Blindfolded: monitoring the dark web without seeing the data

Challenge

Grapnel is the darknet intelligence platform built by Kerala Police’s Cyberdome. It crawls hidden web content and flags material officers need to act on — including images depicting the sexual exploitation of children. We’ve contributed to it since 2021, most recently as Kerala Police’s official AI partner for Hack’P 2025.

The defining constraint: only specifically authorised officers may ever view the sensitive images, and that boundary is enforced strictly — including against us. The engineers building the classifier are never permitted to see a single image the model is trained on. Not anonymised, not redacted, not in aggregate.

That forces two problems most AI teams never have to solve at once. The training pipeline has to be run by people who hold the data but aren’t ML engineers. And the model has to be debugged by a team that can’t look at a single example of what it gets wrong.

Solution

Make the pipeline operable by the people with access. We collapsed training into a single Jupyter notebook structured around two folders — safe/ and unsafe/. To build and validate it we used a stand-in dataset we could see, chosen to be tonally unrelated to the real subject matter: cats as safe, dogs as unsafe. Structurally identical to the production data, emotionally distant from it. Once it worked on cats and dogs, officers swap in their real data and run the same notebook on a GPU machine on police premises — wiped before and after each session. The output is a model file. They hand it to us. We deploy it. We never see what it was trained on.

Bake interpretability into the operator workflow. High accuracy isn’t the same as being right for the right reasons, and we couldn’t inspect the failures ourselves. So we built Grad-CAM attribution heatmaps directly into the pipeline — officers generate them over any image themselves, without us.
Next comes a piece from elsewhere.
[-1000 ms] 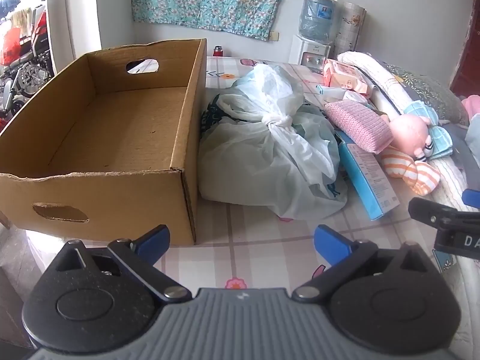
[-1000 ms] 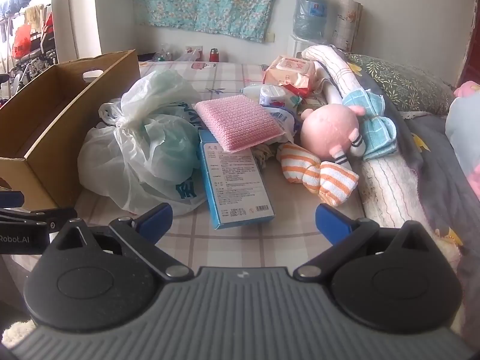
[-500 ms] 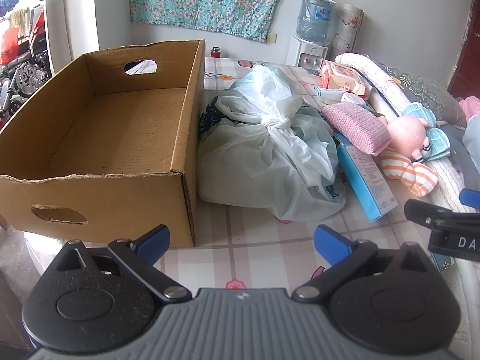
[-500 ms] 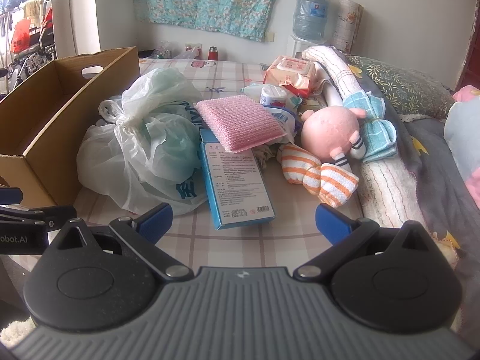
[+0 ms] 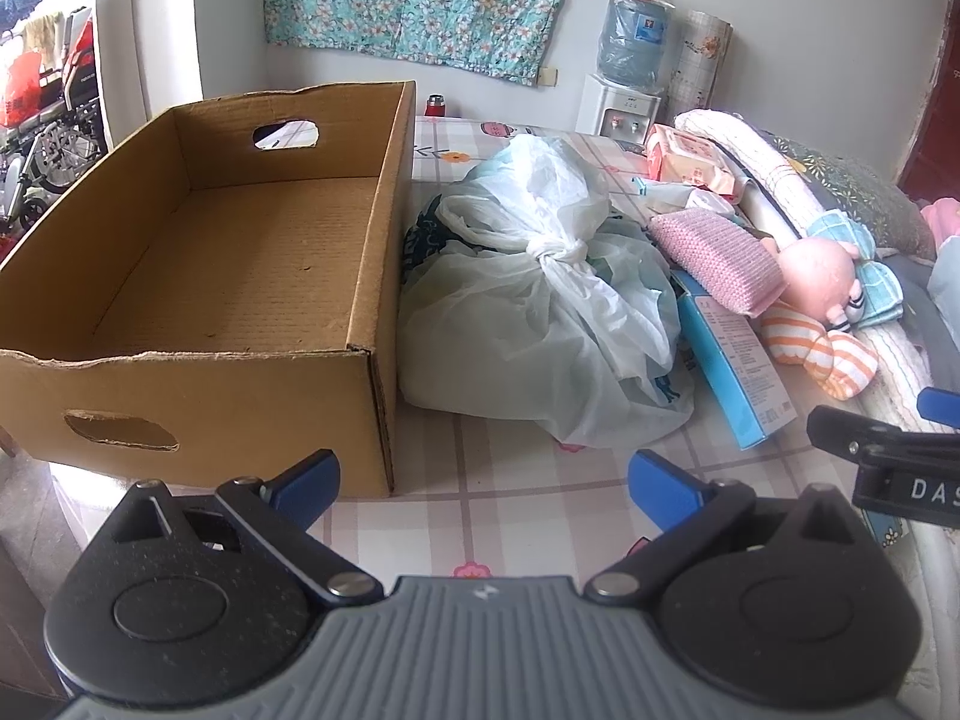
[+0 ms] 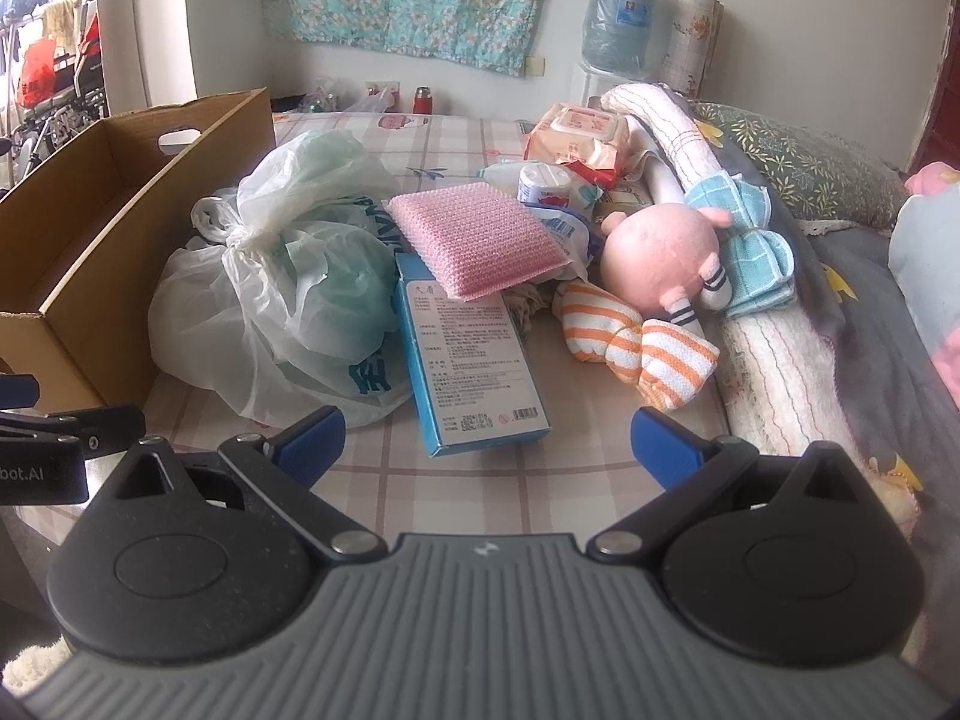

The heatmap shows which regions of an image drove the prediction, turning a black box into something the people with access can interrogate.

It paid off immediately. Officers reported ordinary room photos being flagged as unsafe; the heatmaps centred squarely on the bed. The model had latched onto a spurious correlation — beds were overrepresented in the verified unsafe set — and was right on those images for entirely the wrong reason, which meant it would fail unpredictably elsewhere. The fix was simple once the evidence was visible: rebalance the safe class with more bedrooms and furniture to break the association. None of it required us to see a single sensitive image.

Results

Grapnel has been in active operational use by Kerala Police Cyberdome since 2021, with the image classifier deployed to officer workstations. The system works as designed — and, more importantly, stays correctable without ever widening who can see the data.

The blindfold holds

The team that built and maintains the classifier has never viewed its training data, and never will. Sensitive images stay with authorised officers behind their perimeter; only model files cross the boundary. The data-access surface didn’t grow by a single person to ship a production model.

Evidence officers can act on

Interpretability lives in the operator workflow, not in a research notebook on our side. When the model misbehaves, the officers who can see the images get a heatmap that explains the call and points at the fix — as it did with the bed correlation. Debugging no longer depends on the one team that isn’t allowed to look.

Why it generalises

The shape of this problem — restricted data, expert-but-non-technical operators, a hard wall between engineers and the ground truth — recurs across regulated domains. Healthcare imaging is the one clients most underestimate, where the clinical team holds the truth and a wrong call is measured in patient outcomes. The patterns travel: make the pipeline operable by the domain expert, and put the interpretability where the people with access actually are.